PITTSBURGH– The NHL decided Monday that Washington’s Matt Niskanen would not have a meeting with the folks who mete out punishment to rules-breakers.
This was a matter the league declared closed in the morning hours before the Pittsburgh Penguins announced that Sidney Crosby, the fellow Niskanen broke the rules on, suffered a concussion and will not play in Game 4 of the Eastern Conference semifinal Wednesday.
No surprise, I suppose. No explanation either, because the league doesn’t go into detail about cases it chooses to drop. We are at the risk of becoming inured to two things: dangerous play on the ice and the NHL’s reluctance to drop the hammer on dangerous play and dangerous players. Still, even if you take a fairly relaxed approach and are generous about applying reasonable doubt, this was an egregious assault.
Early in Game 3 the Capitals defenceman delivered a shot in the most precious head in Pittsburgh, the one belonging to Crosby. That same head is one of the most discussed in hockey, given Crosby’s concussion history. Crosby, who was named one of the NHL’s 100 greatest players of all time, might be in the conversation for, oh, the top five in league history if it weren’t for time and opportunities lost due to brain trauma.
Watch the replay. Watch it if only once because further reviewing might leave you queasy.
Crosby took a pass on a 2-on-1 from rookie linemate Jake Guentzel and was crashing the Washington net. It looked like a sure goal but that was before the arrival of Alexander Ovechkin, skating ferociously to gain ground and an angle on the backcheck. Ovechkin made a stab at the puck and Crosby’s skate and maybe his leg. Crosby’s left leg contorted under him, what looked like a sure hyper-extension. He went spilling across the crease and came to rest on the shaft of Niskanen’s waiting stick.

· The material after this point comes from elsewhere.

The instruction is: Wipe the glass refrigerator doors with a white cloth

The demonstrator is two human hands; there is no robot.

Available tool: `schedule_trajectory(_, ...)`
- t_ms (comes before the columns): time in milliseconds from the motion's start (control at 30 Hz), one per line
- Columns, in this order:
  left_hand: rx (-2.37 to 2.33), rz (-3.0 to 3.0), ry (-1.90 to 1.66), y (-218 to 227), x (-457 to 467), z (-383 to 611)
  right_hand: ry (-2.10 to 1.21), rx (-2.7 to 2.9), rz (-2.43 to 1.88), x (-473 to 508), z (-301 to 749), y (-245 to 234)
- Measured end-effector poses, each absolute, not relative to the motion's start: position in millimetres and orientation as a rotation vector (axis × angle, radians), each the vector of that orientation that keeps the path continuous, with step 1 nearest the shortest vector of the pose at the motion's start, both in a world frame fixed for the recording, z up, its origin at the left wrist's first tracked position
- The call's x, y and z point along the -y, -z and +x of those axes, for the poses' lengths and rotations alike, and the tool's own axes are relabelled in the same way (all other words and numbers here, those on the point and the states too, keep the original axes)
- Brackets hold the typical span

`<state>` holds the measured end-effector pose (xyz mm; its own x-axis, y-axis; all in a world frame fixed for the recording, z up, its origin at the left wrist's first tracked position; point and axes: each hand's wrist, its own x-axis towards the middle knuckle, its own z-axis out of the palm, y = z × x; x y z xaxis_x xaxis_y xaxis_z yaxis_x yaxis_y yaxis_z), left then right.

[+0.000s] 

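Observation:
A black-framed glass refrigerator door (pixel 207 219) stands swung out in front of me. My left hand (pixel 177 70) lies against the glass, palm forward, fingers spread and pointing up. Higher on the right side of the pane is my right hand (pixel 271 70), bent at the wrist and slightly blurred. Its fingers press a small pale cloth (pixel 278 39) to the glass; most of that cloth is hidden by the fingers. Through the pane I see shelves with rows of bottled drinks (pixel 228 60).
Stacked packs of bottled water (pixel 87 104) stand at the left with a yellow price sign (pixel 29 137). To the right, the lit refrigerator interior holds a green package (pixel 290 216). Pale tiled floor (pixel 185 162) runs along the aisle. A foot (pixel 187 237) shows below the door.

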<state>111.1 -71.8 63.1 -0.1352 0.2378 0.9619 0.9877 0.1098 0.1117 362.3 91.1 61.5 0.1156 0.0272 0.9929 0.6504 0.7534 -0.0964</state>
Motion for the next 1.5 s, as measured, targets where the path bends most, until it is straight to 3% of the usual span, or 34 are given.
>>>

Crosby dropped as if shot.
The refs, employees of the league, gave Niskanen five minutes for cross-checking and tossed him. The folks in the discipline office, executives of the league, said, effectively, that Niskanen did his time.
Capitals’ coach Barry Trotz called it “a hockey play.” In a conventional court this might stand up: It was a play and it happened in a hockey game, therefore it is “a hockey play.” I’m sure a paralegal could get that one through. In the parlance of the game however, “a hockey play” implies that anything and everything that went down, even hard stuff, wasn’t calculated or malicious.
Niskanen tried to get out in front of the Department of Player Safety considering his case.
“Super slo-mo looks really bad. I caught him high. I think he’s coming across, trying to score. As he’s doing that, he’s getting lower and lower. And when it’s happening that fast, my stick and his head [collided],” Niskanen said. “I hope he’s OK. I certainly didn’t mean to injure him. It’s an unfortunate play that happened really quick.”
We’re still awaiting confirmation of Niskanen sending flowers. This wasn’t “a hockey play.” It was a head shot. It was a five-minute major penalty. It’s at once disingenuous for Trotz to call it that and sort of insulting that he’d even throw it out there.
How would the hearing have gone? Depends, I suppose, on whether it was going to be questioned, investigated or prosecuted. And it wasn’t a matter of “looking really bad.” It was. Plain to the eye in real time. Slo-mo doesn’t exaggerate things. Slo-mo reveals what might have been missed.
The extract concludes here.